Bleg: Suggestions for Book Titles

I’m currently writing Compulsory Voting: For and Against with Lisa Hill. After that, though, I’m doing another single-authored book. My working title when I sent the proposal to the publisher was The Politics of Voting: Competence and the Right to Rule, but that’s a bit boring. They’d like something more provocative.

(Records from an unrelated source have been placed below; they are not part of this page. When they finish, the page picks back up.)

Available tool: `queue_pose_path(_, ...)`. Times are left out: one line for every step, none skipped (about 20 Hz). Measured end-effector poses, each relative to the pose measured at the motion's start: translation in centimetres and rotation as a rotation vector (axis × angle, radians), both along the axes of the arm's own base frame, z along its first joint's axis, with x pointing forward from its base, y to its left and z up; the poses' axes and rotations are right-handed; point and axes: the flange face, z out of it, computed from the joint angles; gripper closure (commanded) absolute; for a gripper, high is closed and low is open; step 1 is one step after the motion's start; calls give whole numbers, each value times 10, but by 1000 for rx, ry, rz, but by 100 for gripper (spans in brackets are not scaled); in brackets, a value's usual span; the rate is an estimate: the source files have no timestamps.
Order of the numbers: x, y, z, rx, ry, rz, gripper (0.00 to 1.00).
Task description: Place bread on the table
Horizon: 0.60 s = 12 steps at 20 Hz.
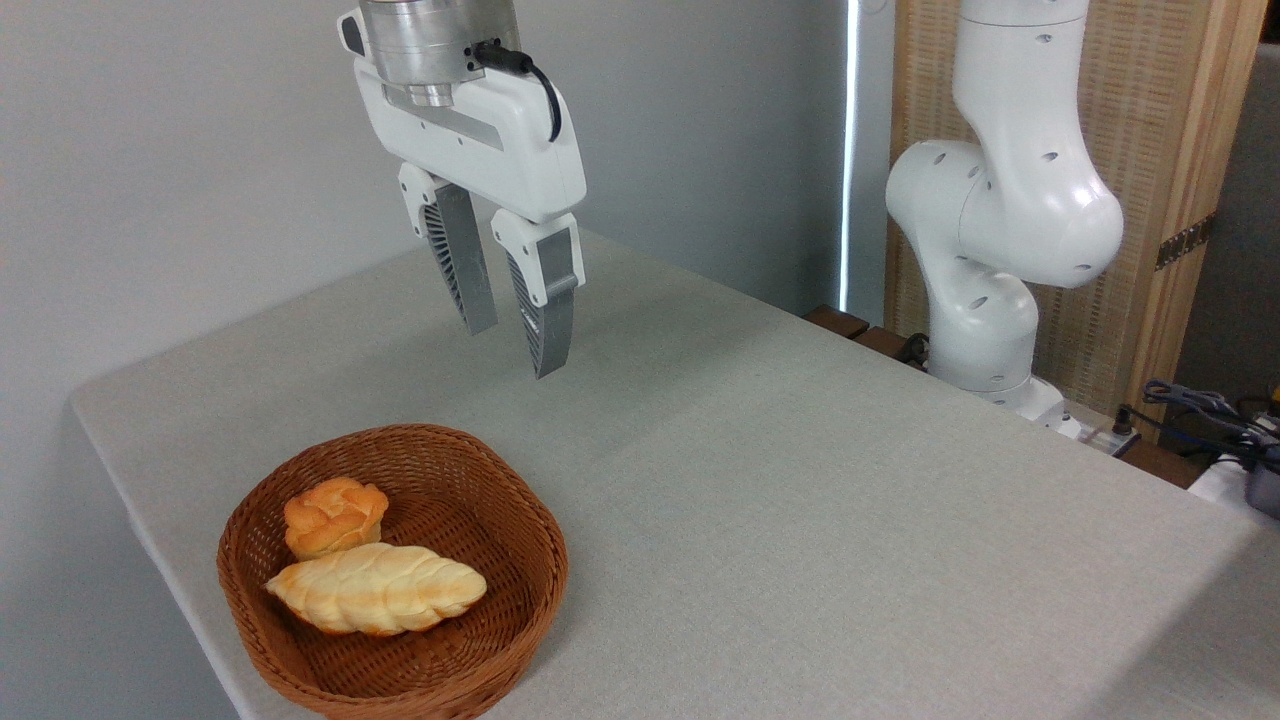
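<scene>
Braided loaf (378, 590) lying at near side of wicker basket (500, 640). Bread (334, 516) sitting just behind loaf, touching it, inside basket, toward far-left wall. We are judging bun light, soft, easily crushed; we are planning gentle pinch across its sides, below knotted top. Gripper (512, 345) hanging well above basket's far side, fingers slightly parted, holding nothing. Table (800, 480) spreading beyond basket.

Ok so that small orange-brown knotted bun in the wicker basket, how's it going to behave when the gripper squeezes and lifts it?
The small orange-brown knotted bun looks puffy, so probably light and soft under the ribbed fingers. It touches the pale braided loaf, which may shift. Its rounded shape might roll on the grey-beige table.
</scene>
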Motion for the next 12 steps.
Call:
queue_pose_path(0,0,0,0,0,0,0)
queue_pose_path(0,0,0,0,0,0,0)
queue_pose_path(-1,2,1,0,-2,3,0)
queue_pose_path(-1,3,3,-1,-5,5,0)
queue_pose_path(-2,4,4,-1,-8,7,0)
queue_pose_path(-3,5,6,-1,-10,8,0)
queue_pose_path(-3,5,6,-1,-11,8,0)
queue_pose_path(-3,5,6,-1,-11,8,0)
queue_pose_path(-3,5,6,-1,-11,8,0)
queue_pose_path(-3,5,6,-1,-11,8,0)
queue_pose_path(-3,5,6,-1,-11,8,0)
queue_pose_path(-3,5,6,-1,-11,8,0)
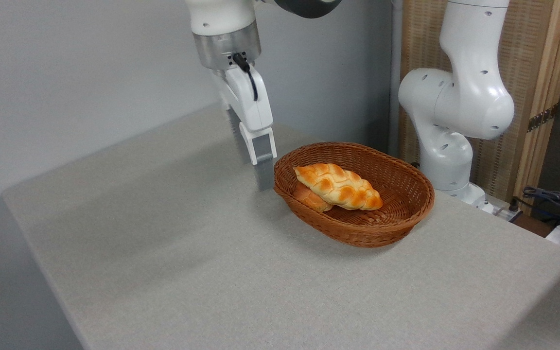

Here are some of the general conclusions of the book:

  1. Democracy is not inherently just.
  2. For most people, the political liberties are not all that valuable.
  3. Exercising the political liberties in fact tends to corrupt us and tends to turn us into civic enemies.
  4. It is a vile, contemptible fact about human beings that we associate political power with dignity. Rawls and other philosophers who try to ground equal political liberties on these kinds of arguments are in fact valorizing human vice.
  5. We each have a right not to be subject to incompetent political decision-making or to political decisions made in bad faith. (Call this the Competence Principle.)
  6. Epistocracy is compatible with public reason liberalism.
  7. To comply with 5, we have a choice: We can greatly constrain the scope of government power, but stay democratic, or we can have a more expansive government, but must constrain democracy and partially replace it with an epistocracy.

I’m tempted to call the book Civic Enemies: A Theory of Democracy, or perhaps Civic Enemies with a different subtitle. Any suggestions? (If I use your suggestion, I’ll be sure to credit you.)